======== Source data ========

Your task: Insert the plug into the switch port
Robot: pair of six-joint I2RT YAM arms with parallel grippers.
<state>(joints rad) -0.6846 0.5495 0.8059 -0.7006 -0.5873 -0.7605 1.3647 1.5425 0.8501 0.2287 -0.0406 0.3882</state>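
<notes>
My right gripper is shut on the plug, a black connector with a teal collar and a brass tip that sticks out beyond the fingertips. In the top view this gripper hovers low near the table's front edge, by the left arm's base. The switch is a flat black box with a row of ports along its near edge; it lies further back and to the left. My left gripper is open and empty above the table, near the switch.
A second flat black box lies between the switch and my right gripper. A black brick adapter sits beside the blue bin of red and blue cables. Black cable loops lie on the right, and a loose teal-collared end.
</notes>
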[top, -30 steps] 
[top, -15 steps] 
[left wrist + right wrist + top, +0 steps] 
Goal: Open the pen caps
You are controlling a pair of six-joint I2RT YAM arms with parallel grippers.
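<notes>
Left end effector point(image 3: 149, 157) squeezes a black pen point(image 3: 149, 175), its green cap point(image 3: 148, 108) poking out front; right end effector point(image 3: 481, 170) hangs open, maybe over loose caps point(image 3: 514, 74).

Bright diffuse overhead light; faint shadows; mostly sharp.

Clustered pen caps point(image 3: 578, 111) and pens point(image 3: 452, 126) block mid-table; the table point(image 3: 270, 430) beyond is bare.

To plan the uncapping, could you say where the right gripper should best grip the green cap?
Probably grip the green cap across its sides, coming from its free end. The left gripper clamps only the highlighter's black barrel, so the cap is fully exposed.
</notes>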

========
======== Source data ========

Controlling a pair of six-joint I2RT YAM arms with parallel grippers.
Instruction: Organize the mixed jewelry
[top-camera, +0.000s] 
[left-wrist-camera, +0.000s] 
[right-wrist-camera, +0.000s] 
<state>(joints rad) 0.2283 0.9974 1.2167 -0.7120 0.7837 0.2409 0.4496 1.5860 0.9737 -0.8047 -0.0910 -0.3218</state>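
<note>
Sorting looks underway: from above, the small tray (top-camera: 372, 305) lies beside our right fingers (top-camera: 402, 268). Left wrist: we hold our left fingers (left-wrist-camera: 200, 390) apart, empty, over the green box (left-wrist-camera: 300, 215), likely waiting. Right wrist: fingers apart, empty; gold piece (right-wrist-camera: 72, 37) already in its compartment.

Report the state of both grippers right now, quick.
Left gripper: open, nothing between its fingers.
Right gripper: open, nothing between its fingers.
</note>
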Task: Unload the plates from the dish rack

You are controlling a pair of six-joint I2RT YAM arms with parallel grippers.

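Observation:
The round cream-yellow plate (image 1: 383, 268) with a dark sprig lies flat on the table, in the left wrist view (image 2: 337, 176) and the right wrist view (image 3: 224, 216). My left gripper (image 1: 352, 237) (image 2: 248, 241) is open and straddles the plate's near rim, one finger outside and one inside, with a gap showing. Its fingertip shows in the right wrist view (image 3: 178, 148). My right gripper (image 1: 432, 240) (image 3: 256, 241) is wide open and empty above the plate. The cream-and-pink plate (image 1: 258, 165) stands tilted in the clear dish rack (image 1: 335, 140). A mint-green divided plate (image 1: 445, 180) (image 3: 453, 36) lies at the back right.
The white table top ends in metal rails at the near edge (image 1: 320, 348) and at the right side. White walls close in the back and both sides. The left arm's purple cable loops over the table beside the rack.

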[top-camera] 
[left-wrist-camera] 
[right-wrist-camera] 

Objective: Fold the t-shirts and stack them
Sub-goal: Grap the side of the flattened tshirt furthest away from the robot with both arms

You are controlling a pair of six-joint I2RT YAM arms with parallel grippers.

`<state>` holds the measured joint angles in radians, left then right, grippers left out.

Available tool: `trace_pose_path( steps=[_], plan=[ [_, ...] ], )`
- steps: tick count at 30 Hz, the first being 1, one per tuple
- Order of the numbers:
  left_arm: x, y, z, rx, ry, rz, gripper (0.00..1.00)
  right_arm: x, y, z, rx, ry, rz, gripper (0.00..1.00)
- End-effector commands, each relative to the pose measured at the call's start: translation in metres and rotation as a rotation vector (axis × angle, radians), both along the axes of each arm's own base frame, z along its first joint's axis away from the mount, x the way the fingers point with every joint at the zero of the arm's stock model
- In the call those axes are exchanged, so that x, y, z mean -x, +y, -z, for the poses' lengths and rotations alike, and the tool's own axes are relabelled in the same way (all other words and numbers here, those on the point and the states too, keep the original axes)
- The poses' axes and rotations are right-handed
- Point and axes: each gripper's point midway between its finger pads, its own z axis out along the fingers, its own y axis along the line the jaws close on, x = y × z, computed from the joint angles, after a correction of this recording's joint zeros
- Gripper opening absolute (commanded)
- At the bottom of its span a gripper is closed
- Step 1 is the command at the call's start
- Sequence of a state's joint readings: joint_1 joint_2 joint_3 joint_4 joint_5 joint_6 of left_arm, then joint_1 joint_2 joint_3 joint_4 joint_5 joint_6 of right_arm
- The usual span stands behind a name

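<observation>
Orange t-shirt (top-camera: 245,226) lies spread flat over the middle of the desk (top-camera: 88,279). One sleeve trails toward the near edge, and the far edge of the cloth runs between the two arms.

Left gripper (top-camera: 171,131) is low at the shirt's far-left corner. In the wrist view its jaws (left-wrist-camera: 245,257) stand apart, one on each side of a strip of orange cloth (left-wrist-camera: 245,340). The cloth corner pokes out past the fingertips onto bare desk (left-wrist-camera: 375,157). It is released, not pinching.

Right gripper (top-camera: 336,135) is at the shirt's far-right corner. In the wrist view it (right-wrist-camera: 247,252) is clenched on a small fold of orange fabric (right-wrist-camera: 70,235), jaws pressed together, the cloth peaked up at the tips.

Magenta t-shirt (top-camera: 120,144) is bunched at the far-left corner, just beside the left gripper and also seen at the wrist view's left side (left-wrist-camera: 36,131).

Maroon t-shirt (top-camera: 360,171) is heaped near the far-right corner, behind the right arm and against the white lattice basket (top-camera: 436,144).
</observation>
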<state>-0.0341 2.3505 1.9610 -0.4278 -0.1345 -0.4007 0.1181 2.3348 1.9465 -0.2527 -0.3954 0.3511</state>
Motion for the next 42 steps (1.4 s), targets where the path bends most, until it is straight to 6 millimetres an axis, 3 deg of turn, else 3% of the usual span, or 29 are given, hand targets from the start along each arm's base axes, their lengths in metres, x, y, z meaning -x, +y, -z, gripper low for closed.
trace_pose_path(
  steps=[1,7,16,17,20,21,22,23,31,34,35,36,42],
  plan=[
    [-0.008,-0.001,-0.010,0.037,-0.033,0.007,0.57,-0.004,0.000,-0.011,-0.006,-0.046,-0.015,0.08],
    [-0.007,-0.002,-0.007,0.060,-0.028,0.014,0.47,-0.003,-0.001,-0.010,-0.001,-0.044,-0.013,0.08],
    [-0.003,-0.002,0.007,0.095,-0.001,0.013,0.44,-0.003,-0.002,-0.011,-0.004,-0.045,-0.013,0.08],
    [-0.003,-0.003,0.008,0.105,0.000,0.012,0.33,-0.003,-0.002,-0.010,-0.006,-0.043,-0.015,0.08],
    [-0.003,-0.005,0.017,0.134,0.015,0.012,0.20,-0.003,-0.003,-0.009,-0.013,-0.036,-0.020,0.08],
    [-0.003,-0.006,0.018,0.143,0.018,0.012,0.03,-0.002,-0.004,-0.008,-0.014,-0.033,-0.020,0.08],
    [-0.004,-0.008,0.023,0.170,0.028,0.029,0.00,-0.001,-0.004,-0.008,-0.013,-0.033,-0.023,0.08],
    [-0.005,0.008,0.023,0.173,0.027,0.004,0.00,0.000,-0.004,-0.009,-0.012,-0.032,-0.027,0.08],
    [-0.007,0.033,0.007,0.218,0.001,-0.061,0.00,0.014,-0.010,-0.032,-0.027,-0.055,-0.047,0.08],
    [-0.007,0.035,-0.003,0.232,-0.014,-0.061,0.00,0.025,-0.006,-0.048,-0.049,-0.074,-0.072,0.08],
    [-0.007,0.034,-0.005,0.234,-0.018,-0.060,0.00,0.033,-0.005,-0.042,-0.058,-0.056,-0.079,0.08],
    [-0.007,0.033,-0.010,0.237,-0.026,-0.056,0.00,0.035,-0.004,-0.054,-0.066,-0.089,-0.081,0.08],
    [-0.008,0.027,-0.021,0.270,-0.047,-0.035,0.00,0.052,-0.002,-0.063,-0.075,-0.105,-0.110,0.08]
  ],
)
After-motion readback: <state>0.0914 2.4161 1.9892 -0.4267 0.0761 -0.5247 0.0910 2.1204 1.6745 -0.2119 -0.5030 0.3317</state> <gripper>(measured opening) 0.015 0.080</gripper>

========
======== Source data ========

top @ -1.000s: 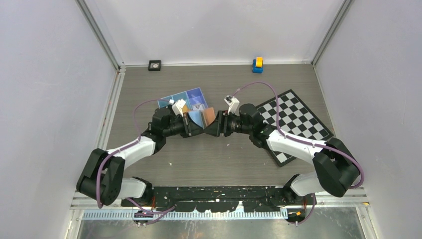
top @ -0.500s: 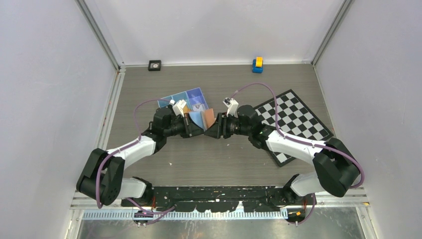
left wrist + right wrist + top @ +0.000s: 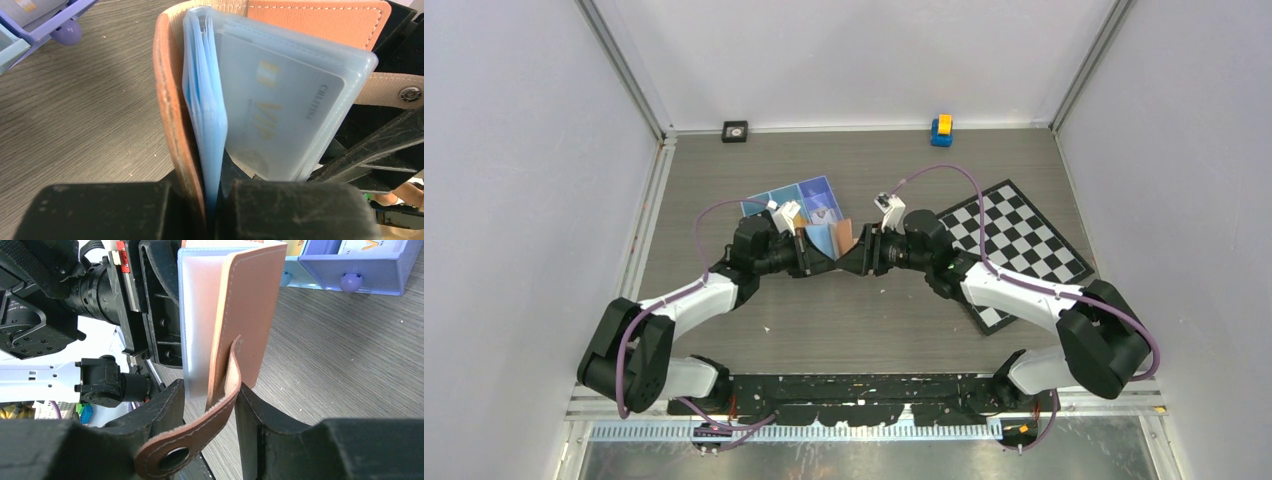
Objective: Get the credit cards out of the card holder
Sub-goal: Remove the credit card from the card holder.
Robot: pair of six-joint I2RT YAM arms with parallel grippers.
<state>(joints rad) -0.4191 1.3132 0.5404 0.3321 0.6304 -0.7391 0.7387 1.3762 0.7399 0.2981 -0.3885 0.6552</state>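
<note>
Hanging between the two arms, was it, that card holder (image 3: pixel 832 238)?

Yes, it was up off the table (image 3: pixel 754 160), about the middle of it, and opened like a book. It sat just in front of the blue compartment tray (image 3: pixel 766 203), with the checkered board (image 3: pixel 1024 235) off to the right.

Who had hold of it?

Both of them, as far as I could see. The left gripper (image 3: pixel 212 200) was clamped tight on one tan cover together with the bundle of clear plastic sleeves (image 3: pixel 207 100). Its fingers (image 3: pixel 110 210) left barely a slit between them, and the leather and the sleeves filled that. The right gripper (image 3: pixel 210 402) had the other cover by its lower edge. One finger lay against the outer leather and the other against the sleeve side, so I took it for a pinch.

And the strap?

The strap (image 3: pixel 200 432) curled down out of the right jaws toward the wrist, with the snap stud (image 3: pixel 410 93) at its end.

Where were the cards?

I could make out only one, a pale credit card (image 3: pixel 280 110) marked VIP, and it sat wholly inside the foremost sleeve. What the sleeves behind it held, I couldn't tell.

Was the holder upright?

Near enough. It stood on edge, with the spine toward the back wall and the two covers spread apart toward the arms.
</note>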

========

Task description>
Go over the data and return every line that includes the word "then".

Exercise result>
`<state>` holds the measured joint angles in radians, left then right, grippers left out.
- Sequence of a state's joint readings: joint_1 joint_2 joint_3 joint_4 joint_5 joint_6 of left_arm, then joint_1 joint_2 joint_3 joint_4 joint_5 joint_6 of right_arm

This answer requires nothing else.